| About this task |
With both ends included, repeat exactly the lines of the entries below from the one containing "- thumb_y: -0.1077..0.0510" down to the one containing "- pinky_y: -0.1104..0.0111", and no others.

[Exercise data Boundary: Start]

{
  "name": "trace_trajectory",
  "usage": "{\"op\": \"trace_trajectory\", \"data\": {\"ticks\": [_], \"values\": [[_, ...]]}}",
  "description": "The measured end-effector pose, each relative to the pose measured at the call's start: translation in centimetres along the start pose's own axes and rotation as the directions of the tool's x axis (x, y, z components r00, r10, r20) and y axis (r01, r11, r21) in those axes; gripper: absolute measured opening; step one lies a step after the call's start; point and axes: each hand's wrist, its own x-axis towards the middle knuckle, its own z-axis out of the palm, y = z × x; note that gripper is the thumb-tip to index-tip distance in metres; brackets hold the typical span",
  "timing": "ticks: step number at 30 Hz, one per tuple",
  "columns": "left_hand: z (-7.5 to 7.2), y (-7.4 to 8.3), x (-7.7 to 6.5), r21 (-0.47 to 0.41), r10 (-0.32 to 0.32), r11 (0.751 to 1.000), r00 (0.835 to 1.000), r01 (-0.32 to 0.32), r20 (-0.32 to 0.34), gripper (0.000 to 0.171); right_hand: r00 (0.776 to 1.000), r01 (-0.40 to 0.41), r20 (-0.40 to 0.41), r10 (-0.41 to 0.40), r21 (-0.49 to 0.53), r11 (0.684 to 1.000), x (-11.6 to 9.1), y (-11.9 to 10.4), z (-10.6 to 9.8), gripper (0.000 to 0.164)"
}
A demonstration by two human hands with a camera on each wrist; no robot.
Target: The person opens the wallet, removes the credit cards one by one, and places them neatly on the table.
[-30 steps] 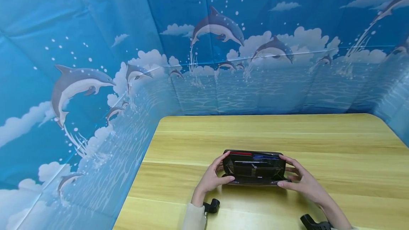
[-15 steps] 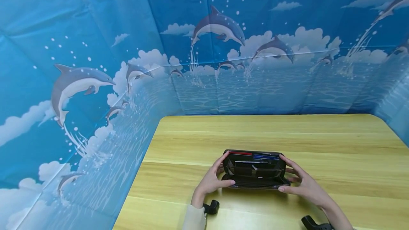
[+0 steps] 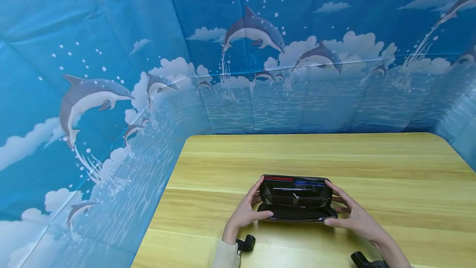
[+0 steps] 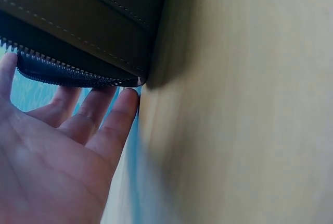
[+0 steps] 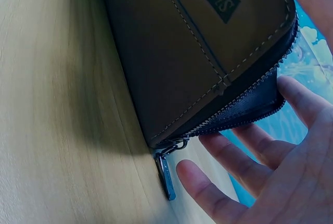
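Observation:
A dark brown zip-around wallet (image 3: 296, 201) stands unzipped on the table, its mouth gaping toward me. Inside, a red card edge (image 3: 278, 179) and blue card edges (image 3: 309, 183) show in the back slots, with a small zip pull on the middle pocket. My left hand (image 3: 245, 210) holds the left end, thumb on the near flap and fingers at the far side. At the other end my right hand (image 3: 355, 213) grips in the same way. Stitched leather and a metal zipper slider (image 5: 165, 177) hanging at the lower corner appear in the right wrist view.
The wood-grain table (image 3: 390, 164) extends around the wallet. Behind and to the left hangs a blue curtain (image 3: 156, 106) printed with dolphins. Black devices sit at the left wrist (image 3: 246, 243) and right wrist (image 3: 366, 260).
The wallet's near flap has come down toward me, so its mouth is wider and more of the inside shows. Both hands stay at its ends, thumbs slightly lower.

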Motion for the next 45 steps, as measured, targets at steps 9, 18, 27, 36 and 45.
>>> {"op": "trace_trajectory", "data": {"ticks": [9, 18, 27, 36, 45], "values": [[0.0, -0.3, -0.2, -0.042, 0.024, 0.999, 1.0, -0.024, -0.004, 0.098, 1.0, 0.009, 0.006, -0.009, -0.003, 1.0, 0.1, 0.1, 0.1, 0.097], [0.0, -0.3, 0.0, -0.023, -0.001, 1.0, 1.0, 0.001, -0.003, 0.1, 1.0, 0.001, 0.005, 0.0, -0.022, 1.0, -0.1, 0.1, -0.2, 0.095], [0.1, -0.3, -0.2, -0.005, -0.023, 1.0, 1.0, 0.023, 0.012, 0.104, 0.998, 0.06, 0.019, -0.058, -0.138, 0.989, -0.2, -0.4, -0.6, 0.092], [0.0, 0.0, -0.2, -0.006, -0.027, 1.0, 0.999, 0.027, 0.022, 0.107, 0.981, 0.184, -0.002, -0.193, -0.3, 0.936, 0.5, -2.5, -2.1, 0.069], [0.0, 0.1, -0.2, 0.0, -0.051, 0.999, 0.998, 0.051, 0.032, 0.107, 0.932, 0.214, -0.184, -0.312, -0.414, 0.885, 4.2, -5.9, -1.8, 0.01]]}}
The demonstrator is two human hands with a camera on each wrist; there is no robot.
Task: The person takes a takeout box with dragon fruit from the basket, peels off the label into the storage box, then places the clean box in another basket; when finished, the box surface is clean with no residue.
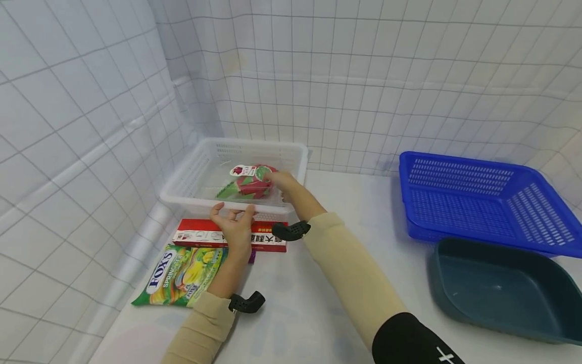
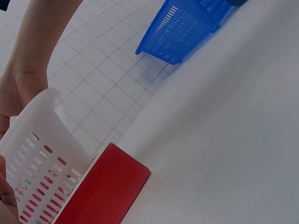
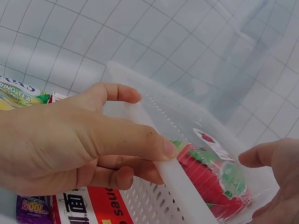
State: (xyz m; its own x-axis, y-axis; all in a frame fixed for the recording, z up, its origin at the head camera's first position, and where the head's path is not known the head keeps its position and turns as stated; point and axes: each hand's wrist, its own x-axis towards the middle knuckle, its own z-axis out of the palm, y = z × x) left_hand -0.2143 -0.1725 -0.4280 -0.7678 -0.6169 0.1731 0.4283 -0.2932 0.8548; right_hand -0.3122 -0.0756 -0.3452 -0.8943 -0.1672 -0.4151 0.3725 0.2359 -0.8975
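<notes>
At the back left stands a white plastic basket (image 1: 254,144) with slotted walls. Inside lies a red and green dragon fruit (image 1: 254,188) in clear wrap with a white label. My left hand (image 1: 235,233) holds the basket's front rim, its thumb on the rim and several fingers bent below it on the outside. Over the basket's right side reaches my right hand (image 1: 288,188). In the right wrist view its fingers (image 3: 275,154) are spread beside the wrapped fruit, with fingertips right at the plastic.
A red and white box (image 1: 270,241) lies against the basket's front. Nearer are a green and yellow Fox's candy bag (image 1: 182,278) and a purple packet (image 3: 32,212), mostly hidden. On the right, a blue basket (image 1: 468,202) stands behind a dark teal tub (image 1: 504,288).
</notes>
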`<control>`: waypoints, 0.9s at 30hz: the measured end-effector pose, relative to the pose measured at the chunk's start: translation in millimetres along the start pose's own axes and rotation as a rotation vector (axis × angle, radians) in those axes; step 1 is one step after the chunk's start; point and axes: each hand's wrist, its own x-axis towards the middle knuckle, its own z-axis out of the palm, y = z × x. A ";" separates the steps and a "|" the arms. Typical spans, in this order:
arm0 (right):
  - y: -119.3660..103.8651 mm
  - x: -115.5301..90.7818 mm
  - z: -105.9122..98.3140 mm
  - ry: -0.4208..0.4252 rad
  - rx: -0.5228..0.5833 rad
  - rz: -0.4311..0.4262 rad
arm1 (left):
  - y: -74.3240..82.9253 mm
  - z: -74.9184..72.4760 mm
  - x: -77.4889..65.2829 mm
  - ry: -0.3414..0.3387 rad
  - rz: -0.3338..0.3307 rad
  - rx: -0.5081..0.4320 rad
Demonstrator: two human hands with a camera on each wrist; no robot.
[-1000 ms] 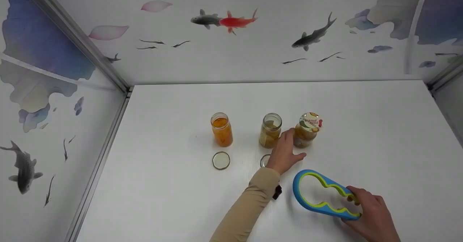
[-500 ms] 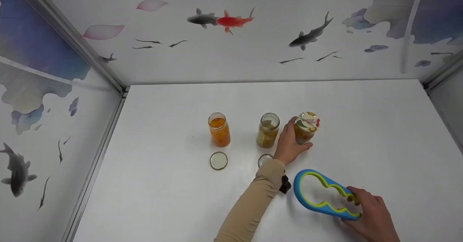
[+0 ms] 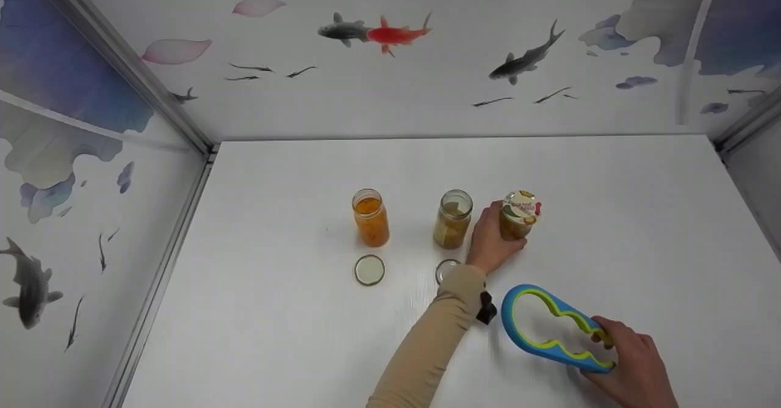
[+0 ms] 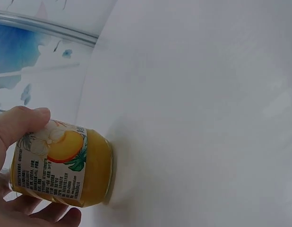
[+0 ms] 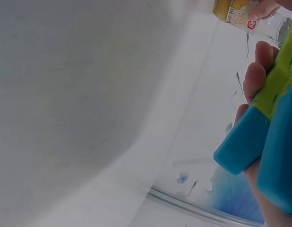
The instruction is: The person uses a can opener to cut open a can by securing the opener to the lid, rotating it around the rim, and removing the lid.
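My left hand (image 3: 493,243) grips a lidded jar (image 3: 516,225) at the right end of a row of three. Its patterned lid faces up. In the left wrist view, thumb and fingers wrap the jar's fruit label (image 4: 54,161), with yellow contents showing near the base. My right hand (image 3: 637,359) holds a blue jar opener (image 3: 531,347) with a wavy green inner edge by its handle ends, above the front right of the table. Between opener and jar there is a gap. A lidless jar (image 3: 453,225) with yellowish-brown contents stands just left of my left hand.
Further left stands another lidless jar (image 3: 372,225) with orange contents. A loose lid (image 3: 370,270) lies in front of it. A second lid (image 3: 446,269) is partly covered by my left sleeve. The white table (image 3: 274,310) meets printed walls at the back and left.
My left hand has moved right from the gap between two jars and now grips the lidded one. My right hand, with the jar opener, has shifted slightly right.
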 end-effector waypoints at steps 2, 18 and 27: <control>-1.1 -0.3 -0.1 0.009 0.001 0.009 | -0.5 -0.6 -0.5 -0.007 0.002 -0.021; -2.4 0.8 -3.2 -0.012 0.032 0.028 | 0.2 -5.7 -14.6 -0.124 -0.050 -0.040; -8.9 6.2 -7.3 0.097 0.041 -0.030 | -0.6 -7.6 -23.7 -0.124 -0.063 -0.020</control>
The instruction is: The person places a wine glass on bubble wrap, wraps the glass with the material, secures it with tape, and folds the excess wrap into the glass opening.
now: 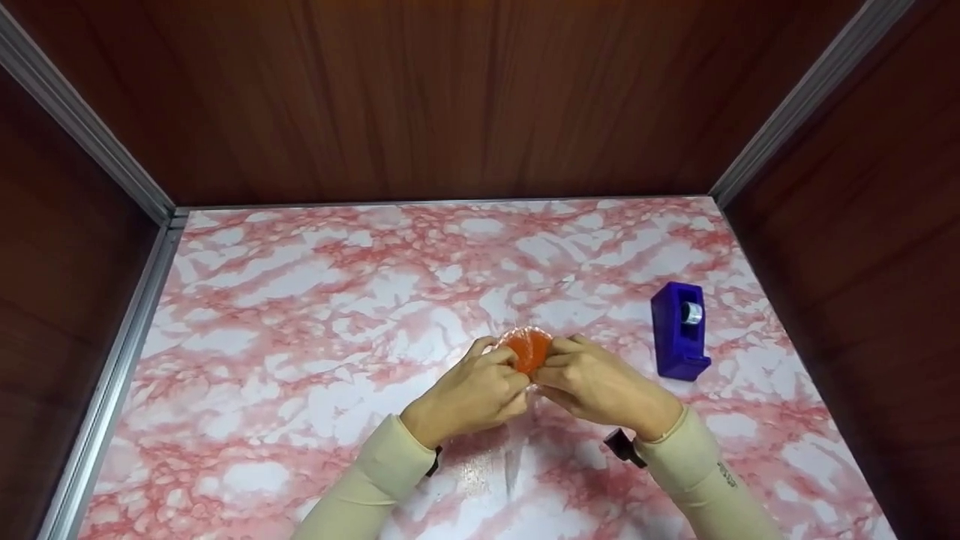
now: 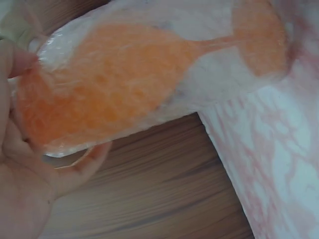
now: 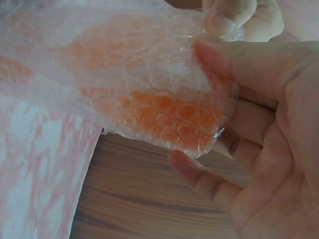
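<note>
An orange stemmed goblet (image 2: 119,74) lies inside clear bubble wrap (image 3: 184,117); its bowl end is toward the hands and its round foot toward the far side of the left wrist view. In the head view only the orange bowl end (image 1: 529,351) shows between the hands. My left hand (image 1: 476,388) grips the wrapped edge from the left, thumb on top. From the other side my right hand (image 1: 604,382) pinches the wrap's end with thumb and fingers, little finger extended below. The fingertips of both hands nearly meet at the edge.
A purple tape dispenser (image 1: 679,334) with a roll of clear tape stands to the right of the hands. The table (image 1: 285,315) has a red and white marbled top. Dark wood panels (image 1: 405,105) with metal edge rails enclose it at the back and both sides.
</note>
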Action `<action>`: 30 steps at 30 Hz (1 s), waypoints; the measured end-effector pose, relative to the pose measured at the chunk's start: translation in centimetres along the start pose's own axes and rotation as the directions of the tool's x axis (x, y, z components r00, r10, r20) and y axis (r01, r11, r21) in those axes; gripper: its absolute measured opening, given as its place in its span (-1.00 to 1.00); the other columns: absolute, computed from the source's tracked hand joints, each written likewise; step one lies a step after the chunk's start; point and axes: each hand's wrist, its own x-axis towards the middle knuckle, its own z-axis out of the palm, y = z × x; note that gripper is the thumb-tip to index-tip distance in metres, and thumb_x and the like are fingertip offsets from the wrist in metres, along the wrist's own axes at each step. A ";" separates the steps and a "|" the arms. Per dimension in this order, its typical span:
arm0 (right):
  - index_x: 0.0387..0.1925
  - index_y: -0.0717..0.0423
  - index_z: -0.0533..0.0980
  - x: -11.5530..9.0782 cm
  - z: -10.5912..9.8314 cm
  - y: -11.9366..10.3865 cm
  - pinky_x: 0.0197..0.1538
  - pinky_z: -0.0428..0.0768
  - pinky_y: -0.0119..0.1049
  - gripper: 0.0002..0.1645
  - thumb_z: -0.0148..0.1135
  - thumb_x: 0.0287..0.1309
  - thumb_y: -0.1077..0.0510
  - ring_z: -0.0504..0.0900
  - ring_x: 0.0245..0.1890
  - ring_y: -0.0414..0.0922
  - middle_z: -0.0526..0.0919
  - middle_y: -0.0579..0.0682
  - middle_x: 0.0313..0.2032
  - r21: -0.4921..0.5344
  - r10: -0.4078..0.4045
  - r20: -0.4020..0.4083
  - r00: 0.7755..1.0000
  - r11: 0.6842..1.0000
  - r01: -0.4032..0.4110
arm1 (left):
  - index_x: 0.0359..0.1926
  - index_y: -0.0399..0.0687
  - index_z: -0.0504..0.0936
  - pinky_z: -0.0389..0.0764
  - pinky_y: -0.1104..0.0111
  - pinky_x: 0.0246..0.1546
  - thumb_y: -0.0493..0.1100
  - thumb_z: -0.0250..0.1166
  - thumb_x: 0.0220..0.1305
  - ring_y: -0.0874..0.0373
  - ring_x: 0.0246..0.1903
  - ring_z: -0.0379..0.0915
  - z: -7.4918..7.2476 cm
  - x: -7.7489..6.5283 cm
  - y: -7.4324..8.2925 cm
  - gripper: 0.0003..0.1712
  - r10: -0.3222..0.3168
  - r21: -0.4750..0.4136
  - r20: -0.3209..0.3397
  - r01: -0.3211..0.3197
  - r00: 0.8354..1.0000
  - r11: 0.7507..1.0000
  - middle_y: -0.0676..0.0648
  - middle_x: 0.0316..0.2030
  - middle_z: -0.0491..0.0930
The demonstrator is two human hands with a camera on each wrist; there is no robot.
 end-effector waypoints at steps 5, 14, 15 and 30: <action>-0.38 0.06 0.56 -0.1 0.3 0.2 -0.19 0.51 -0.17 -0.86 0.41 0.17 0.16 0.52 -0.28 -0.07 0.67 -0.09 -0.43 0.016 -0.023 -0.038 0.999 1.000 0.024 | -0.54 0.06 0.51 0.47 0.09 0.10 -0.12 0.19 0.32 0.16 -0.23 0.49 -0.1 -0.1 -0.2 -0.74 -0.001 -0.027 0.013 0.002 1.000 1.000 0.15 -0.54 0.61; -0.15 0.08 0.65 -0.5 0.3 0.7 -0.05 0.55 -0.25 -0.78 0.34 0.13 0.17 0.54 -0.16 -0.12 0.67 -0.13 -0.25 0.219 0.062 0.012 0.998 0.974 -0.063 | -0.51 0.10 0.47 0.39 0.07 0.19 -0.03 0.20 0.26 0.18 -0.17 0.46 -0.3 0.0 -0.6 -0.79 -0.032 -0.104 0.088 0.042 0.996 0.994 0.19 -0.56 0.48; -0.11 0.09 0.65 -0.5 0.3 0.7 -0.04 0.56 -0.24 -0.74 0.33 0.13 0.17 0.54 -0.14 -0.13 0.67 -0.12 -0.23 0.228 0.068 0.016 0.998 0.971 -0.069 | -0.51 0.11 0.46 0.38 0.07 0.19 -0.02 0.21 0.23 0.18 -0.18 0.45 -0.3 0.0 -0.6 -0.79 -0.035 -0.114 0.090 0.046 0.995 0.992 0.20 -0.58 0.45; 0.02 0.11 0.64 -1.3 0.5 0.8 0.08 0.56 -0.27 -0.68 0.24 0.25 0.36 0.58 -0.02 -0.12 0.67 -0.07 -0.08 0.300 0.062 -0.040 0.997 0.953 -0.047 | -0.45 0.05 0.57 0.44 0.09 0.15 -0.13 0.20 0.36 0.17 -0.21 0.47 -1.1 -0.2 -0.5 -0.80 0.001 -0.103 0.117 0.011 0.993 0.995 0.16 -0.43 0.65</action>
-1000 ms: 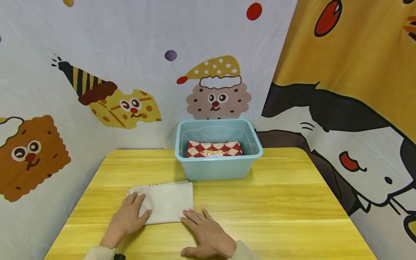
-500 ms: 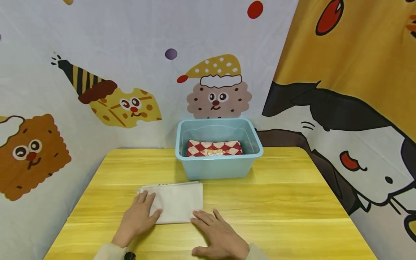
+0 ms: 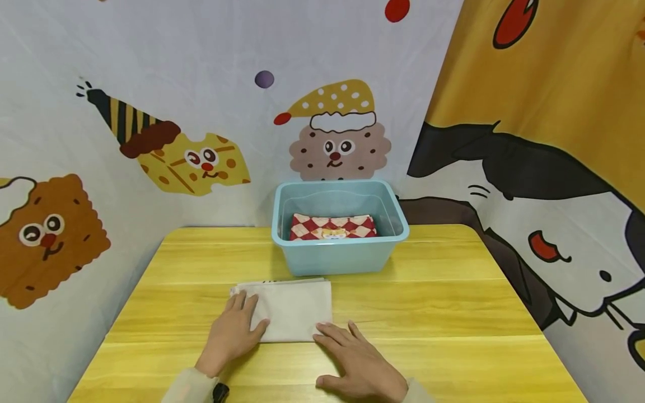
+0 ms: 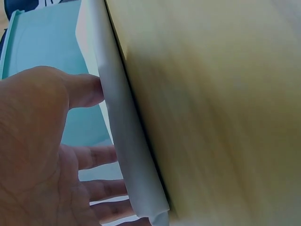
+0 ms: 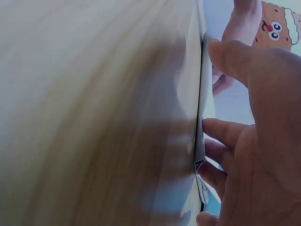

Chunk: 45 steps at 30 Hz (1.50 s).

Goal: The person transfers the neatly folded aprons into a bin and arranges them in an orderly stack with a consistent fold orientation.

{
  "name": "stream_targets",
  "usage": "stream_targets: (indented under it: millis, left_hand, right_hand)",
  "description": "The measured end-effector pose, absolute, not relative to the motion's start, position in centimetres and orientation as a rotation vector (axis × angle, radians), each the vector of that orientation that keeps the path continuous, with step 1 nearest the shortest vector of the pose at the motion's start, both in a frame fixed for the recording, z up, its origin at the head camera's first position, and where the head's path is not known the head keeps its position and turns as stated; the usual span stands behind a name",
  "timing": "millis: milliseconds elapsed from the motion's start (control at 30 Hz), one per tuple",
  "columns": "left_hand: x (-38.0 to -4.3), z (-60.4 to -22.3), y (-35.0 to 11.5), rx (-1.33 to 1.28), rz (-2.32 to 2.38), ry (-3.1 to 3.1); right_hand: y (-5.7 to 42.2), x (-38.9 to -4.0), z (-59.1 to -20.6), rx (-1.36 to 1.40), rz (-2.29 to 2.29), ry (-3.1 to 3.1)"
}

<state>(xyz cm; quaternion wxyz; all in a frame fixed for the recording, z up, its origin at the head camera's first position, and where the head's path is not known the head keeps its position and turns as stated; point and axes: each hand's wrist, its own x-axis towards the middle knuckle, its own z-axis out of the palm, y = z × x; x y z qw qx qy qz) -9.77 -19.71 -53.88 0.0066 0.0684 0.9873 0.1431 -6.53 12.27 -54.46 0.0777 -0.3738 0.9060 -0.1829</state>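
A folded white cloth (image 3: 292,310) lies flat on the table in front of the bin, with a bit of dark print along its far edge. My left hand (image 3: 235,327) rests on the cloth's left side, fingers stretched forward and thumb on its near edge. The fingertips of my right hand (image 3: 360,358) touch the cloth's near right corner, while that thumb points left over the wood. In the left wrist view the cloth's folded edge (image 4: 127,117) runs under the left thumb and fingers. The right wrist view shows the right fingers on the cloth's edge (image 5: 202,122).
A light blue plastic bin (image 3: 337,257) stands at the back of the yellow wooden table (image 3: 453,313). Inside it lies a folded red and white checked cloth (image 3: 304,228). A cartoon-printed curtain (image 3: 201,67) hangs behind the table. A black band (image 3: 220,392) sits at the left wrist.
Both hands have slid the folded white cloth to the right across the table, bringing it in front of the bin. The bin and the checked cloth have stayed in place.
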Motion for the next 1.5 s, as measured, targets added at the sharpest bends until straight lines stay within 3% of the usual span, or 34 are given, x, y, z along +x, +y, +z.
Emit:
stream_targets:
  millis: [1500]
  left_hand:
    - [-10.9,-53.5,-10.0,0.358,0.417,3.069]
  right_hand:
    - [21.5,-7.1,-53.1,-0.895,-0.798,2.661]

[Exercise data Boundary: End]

| Task output |
  - thumb_y: -0.1077..0.0510
  - ring_z: -0.0504..0.0900
  - ring_x: 0.0245..0.1890
  - ring_y: -0.0414..0.0922
  - middle_z: -0.0526..0.0919
  - middle_y: -0.0579..0.0682
  - middle_x: 0.0313..0.2032
  - r21: -0.4921..0.5344
  - r10: -0.4078..0.4045
  - r20: -0.4020..0.4083
  - r00: 0.7755..1.0000
  - r11: 0.6842..1.0000
  - r01: -0.4032..0.4110
arm1 (left):
  - index_x: 0.0359..0.1926
  - index_y: -0.0399..0.0687
  - index_z: -0.0504..0.0936
  - pinky_z: -0.0389..0.0764
  - pinky_y: -0.1104..0.0111

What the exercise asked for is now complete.